Rat. Nine matched pairs of male weanling rats and 5 matched
pairs of female weanling rats were given an adequate diet containing
0.73 mg of lead and 0.1 mg of arsenic per kg. The experiment was
continued until each animal had consumed 1 kg of the diet - an average
period of 77 days. The treated animals of each pair received a dietary
addition of lead arsenate, adjusted so that the total lead intake was
increased to 3.53 mg for the period of the experiment. The total lead
arsenate was therefore about 4.7 mg per animal over 77 days. During
this time the growth rate of the treated males was significantly
impaired, but not that of the females. Lead storage was slightly
increased in all the treated animals.

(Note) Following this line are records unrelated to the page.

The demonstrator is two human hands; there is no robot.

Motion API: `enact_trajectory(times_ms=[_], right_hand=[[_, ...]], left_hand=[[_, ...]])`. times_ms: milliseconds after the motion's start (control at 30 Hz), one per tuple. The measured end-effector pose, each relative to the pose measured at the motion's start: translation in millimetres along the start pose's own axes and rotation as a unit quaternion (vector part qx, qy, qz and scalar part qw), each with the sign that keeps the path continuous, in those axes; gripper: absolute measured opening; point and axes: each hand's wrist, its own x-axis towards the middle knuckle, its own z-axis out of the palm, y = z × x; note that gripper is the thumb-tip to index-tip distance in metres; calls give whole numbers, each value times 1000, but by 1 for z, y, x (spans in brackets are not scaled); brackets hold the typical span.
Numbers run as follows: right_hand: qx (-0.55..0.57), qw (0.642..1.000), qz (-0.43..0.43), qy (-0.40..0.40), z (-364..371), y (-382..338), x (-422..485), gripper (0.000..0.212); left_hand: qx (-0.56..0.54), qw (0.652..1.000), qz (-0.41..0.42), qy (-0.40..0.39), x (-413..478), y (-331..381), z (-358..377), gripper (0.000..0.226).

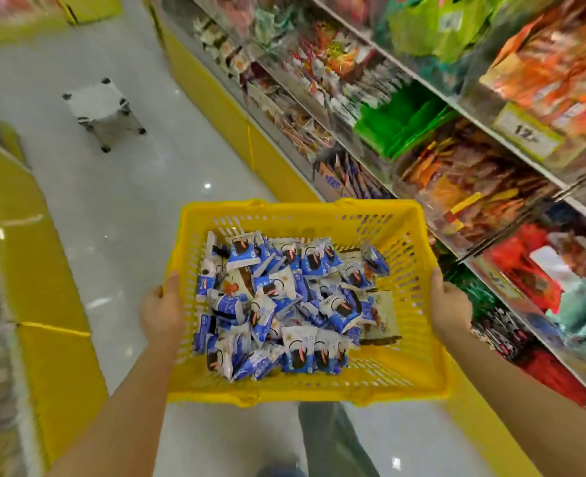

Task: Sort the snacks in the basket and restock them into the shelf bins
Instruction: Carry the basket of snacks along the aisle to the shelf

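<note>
We hold a yellow plastic basket (405, 376) level over the aisle. It is rectangular, its walls a lattice of small slots, its rim thick and smooth with a low hump at the middle of the near and far edges. Inside lies a loose heap of snacks (284, 304): small pillow-shaped packets in glossy, crinkled film. Most are blue and white with a dark round picture, and a few are cream and brown. One larger flat pale packet lies toward the right wall. A bare strip of basket bottom shows along the near wall.

Our left hand (160, 311) grips the left rim, with the thumb laid over the top edge and the other fingers curled under the outside, hidden. Our right hand (451, 306) grips the right rim the same way. The snacks lie between the two hands and touch neither.

Just beside the basket on the right rises the shelf (472, 111), its grey rails carrying sloped rows of clear, hard bins (432, 215). These are stuffed with green packs (401, 125), orange packs (463, 191) and red packs (522, 270), all too blurred to read. A pale tag (525, 132) shows "12". The bins' clear fronts face the basket's right wall.

Smooth yellow panels (222, 108) run along the shelf's foot, and a second yellow unit (43, 270) stands to the left. On the glossy grey floor (129, 201) a small grey stool (104, 111) stands well apart up the aisle. A grey-green trouser leg (326, 438) shows under the basket.
</note>
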Motion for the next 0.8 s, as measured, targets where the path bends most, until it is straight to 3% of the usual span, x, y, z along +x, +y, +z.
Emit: enact_trajectory(times_ms=[233,500,800], right_hand=[[75,995,-61,-26,43,-154,71,62],[36,990,-126,-49,126,-322,110,75],[16,985,-158,-69,239,-494,124,63]], left_hand=[[-80,994,-17,67,85,66,-11,48],[-121,987,-56,91,210,103,-29,40],[-150,979,-90,102,393,142,-65,37]])
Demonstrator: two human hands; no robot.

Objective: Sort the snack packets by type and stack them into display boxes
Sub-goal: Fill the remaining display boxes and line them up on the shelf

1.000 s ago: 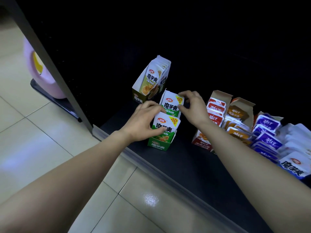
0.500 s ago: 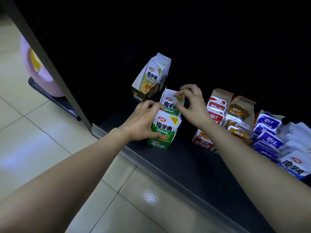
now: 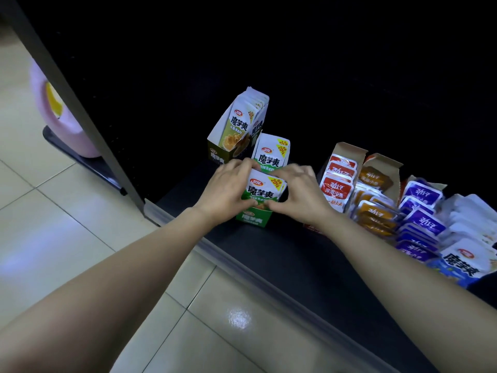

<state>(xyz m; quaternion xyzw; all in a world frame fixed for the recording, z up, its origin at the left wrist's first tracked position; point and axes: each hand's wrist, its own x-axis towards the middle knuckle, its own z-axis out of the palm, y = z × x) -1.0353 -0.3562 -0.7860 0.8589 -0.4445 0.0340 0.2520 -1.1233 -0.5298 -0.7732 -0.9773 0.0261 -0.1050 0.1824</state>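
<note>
While the left hand (image 3: 228,192) cupped one side of the green packets (image 3: 265,191) and the right hand (image 3: 298,192) cupped the other, both were curled and pressed inward against the stack, fingers behind and thumbs in front. The grip looked meant to square the packets and seat them upright in the green box (image 3: 252,218), which stood near the front edge of the dark shelf (image 3: 295,251). One more green packet (image 3: 271,154) rose just behind the hands; whether it sat in the same box could not be told.

Behind and to the left, an olive box (image 3: 219,154) leaned back, its packets fanned at the top. To the right stood a row already sorted by colour: a red box (image 3: 340,179), an orange box (image 3: 376,195) and purple packets (image 3: 422,211), each tilted back so the faces showed. Farther right lay white and blue packets (image 3: 462,265) in a looser heap, probably yet to be sorted.

The packets were flat, glossy foil pouches with crimped edges, likely slippery and prone to splay. The boxes were thin card with cut-away fronts, light enough to tip if pushed. Pale tiles (image 3: 80,238) shone below the shelf.
</note>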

There was no effect on the
mortality rate and there were no recognizable histapathological
changes (Laug & Morris, 1938).
Man. One man was given lead arsenate daily for 50 days, the
total amount of this compound consumed being about 2 g. No ill effects
could be detected (Cardiff, 1940).
Two men are reported to have ingested 100 mg of lead arsenate
daily for 10 days without untoward symptoms being noted (Fairhall &
A mixed population, including children, consumed apples sprayed
with lead arsenate so that the average daily intake of the compound
was about 9 mg. They suffered no ill effect and the only changes
reported were marginal increases in the levels of lead in the blood,
and of lead and arsenic in the urine, over those found in an ordinary
urban community (Neal et al., 1941).
Rat. A group of 49 rats was fed a diet to which lead arsenate
had been added so that the intake of this compound was about 10 mg
daily and the experiment extended for 2 years in all. The treated
animals showed an increased mortality rate in comparison with the
control animals, an increased tissue storage of both lead and arsenic
and, histologically, kidney damage and splenic haemosiderosis
(Fairhall & Miller, 1941).
Though the 2 elements, lead and arsenic, can be manifestly
toxic to man it is clear that both can be ingested in small quantities
in the food without ill effect, even over a life-span. Despite the
extensive investigations reported in the literature, the maximum
ill-effect level of these 2 elements for man is still the subject of
There is no reason to believe that the compound lead arsenate
is endowed with any particular toxicity over and above that
attributable to its 2 component elements. For man, there are numerous
reports of poisoning from lead arsenate. At the same time, there are
accounts of people ingesting this substance over relatively long
periods as a food contaminant, apparently without hazard. For man,
then, a maximum no-effect level has by no means been established. The
long-term animal work with the compound is limited to one experiment
with rats, and is thus quite inadequate to be of any assistance
(Fairhall & Miller, 1941).
There is some reason to suspect carcinogenicity. The production
of renal tumours in rats with other lead salts has been demonstrated
(Boyland et al., 1962; van Esch et al., 1962; Zollinger, 1953). In man
the role of arsenic in this respect has been critically reviewed
(Wld Hlth Org. techn. Rep. Ser., 1961, 220) and more recently a high
incidence of skin carcinomas was described in an area of Taiwan in
which the drinking-water contained 0.8 to 2.5 ppm of arsenic (Shu Yeh,
1963). The lack of a thorough statistical investigation in populations
exposed to arsenicals has been emphasized (Clayson, 1962). On the
other hand no experimental data have been published demonstrating that
any form of arsenic is carcinogenic for animals. In some studies,
early suspicions arose that arsenic trioxide might be a co-carcinogen
for mice, but this could not be confirmed using larger groups of
animals (Baroni et al., 1963; Boyland, 1960).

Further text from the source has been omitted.